Repeat the full listing, word for word.

## INPUT DATA
----------------------------------------

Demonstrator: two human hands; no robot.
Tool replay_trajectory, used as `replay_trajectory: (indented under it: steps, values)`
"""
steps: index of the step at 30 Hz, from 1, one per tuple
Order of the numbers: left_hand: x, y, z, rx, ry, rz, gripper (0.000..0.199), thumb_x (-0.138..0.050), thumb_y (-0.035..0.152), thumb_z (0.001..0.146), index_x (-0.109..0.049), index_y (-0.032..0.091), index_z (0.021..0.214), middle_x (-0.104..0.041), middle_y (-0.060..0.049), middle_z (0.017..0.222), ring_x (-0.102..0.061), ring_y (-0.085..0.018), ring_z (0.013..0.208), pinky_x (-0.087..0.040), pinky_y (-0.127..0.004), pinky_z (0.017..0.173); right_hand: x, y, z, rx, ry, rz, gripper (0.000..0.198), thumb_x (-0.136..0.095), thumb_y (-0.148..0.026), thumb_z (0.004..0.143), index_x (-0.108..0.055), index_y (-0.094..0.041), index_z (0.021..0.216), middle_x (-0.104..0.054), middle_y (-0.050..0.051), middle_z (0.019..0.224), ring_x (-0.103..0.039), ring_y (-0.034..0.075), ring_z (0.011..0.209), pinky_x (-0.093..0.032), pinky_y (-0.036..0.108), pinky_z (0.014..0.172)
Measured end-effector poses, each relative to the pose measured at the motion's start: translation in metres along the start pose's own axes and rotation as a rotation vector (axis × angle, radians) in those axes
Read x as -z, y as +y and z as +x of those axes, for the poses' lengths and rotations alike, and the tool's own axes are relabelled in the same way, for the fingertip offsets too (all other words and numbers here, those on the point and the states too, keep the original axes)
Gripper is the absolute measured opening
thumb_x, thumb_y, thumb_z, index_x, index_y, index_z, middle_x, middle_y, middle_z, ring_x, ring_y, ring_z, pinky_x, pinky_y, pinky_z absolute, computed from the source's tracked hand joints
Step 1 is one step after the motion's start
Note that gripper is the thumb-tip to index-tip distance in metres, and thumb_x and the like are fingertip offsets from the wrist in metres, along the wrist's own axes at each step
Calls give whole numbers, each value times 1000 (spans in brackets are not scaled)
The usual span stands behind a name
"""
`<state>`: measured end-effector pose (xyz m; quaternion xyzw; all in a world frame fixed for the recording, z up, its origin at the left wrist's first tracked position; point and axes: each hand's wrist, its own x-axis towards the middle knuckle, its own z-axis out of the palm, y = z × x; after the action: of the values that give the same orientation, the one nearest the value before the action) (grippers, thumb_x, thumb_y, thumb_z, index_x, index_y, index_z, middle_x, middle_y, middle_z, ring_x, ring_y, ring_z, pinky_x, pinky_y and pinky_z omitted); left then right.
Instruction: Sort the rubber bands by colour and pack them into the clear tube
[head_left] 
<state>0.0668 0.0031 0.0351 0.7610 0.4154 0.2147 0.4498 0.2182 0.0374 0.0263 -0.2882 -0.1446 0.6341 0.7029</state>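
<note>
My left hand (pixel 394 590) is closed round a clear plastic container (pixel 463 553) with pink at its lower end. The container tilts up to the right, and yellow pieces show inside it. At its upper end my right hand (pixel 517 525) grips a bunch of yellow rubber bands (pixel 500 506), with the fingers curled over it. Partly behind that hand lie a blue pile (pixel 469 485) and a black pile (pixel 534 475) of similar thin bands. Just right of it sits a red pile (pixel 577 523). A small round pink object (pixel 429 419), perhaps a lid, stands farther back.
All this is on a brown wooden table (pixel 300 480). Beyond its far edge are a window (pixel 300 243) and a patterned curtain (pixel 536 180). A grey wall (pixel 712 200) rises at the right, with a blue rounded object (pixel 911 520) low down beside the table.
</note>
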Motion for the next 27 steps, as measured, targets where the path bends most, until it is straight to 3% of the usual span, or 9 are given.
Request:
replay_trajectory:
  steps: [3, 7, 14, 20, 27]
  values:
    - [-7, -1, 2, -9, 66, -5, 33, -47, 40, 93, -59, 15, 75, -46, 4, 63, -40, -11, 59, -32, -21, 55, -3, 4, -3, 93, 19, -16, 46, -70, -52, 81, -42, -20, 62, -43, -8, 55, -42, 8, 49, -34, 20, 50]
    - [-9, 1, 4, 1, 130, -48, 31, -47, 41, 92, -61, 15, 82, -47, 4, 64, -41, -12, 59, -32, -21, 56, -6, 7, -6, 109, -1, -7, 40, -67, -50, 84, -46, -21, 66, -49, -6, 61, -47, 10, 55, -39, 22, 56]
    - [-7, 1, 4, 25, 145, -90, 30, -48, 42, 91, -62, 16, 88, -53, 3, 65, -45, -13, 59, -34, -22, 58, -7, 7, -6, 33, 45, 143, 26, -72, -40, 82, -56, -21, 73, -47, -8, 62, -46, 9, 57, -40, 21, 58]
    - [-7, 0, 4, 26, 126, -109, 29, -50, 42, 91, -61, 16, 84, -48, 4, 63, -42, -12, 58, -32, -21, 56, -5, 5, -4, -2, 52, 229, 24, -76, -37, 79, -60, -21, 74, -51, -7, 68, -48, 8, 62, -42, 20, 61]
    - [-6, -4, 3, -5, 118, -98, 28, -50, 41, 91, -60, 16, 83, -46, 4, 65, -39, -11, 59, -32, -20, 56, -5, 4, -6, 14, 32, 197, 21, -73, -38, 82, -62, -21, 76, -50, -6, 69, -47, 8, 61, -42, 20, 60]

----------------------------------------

## WRITTEN RESPONSE
Demonstrator: two human hands; no robot.
Tool replay_trajectory, used as `replay_trajectory: (indented under it: steps, values)`
"""
steps: index of the step at 30 Hz, from 1, one per tuple
Order of the numbers: left_hand: x, y, z, rx, ry, rz, gripper (0.000..0.199), thumb_x (-0.138..0.050), thumb_y (-0.035..0.152), thumb_z (0.001..0.146), index_x (-0.109..0.049), index_y (-0.032..0.091), index_z (0.021..0.214), middle_x (-0.104..0.041), middle_y (-0.060..0.049), middle_z (0.017..0.222), ring_x (-0.102..0.061), ring_y (-0.085..0.018), ring_z (0.013..0.208), pinky_x (-0.087..0.040), pinky_y (-0.127..0.004), pinky_z (0.017..0.173); right_hand: x, y, z, rx, ry, rz, gripper (0.000..0.198), thumb_x (-0.136..0.095), thumb_y (-0.148..0.026), thumb_z (0.004..0.143), index_x (-0.108..0.055), index_y (-0.094..0.041), index_z (0.021..0.216), middle_x (-0.104..0.054), middle_y (-0.050..0.051), middle_z (0.019..0.224), ring_x (-0.103..0.039), ring_y (-0.034..0.075), ring_z (0.011..0.209), pinky_x (-0.093..0.032), pinky_y (-0.036..0.108), pinky_z (0.014..0.172)
Measured end-effector poses, each relative to the pose measured at the motion's start: translation in metres along the start pose's own axes and rotation as a rotation vector (axis × angle, radians) in those axes
Read x as -z, y as +y and z as +x of those axes, for the poses' lengths and rotations alike, and the tool's own axes are relabelled in the same way, for the fingertip offsets too (all other words and numbers here, those on the point and the states too, keep the original axes)
Gripper is the absolute measured opening
thumb_x, thumb_y, thumb_z, index_x, index_y, index_z, middle_x, middle_y, middle_z, ring_x, ring_y, ring_z, pinky_x, pinky_y, pinky_z absolute, computed from the source's tracked hand joints
Step 1 is one step after the motion's start
Note that gripper is the thumb-tip to index-tip distance in metres, and thumb_x and the like are fingertip offsets from the wrist in metres, along the wrist's own axes at each step
Calls give whole numbers, each value times 1000 (spans in brackets are not scaled)
The usual span stands behind a name
"""
`<state>`: measured end-effector pose (xyz m; quaternion xyzw; all in a world frame fixed for the recording, z up, its origin at the left wrist's first tracked position; point and axes: each hand's wrist, its own x-axis towards the middle knuckle, its own z-axis out of the palm, y = z × x; after the action: of the values that give the same orientation, the one nearest the value before the action) (grippers, thumb_x, thumb_y, thumb_z, index_x, index_y, index_z, middle_x, middle_y, middle_z, ring_x, ring_y, ring_z, pinky_x, pinky_y and pinky_z omitted); left then right.
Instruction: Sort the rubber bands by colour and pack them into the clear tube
[head_left] 
<state>0.0668 0.0031 0.0351 0.7610 0.4154 0.2147 0.4498 0.2182 0.0374 0.0263 -0.2882 -0.1446 0.6341 0.7029</state>
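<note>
My left hand (pixel 394 590) is closed round a clear plastic container (pixel 463 553) with pink at its lower end. The container tilts up to the right, and yellow pieces show inside it. At its upper end my right hand (pixel 517 525) grips a bunch of yellow rubber bands (pixel 500 506), with the fingers curled over it. Partly behind that hand lie a blue pile (pixel 469 485) and a black pile (pixel 534 475) of similar thin bands. Just right of it sits a red pile (pixel 577 523). A small round pink object (pixel 429 419), perhaps a lid, stands farther back.
All this is on a brown wooden table (pixel 300 480). Beyond its far edge are a window (pixel 300 243) and a patterned curtain (pixel 536 180). A grey wall (pixel 712 200) rises at the right, with a blue rounded object (pixel 911 520) low down beside the table.
</note>
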Motion for the next 27 steps, as measured, targets where the path bends most, until it is straight to 3% of the usual span, or 9 are given.
Request:
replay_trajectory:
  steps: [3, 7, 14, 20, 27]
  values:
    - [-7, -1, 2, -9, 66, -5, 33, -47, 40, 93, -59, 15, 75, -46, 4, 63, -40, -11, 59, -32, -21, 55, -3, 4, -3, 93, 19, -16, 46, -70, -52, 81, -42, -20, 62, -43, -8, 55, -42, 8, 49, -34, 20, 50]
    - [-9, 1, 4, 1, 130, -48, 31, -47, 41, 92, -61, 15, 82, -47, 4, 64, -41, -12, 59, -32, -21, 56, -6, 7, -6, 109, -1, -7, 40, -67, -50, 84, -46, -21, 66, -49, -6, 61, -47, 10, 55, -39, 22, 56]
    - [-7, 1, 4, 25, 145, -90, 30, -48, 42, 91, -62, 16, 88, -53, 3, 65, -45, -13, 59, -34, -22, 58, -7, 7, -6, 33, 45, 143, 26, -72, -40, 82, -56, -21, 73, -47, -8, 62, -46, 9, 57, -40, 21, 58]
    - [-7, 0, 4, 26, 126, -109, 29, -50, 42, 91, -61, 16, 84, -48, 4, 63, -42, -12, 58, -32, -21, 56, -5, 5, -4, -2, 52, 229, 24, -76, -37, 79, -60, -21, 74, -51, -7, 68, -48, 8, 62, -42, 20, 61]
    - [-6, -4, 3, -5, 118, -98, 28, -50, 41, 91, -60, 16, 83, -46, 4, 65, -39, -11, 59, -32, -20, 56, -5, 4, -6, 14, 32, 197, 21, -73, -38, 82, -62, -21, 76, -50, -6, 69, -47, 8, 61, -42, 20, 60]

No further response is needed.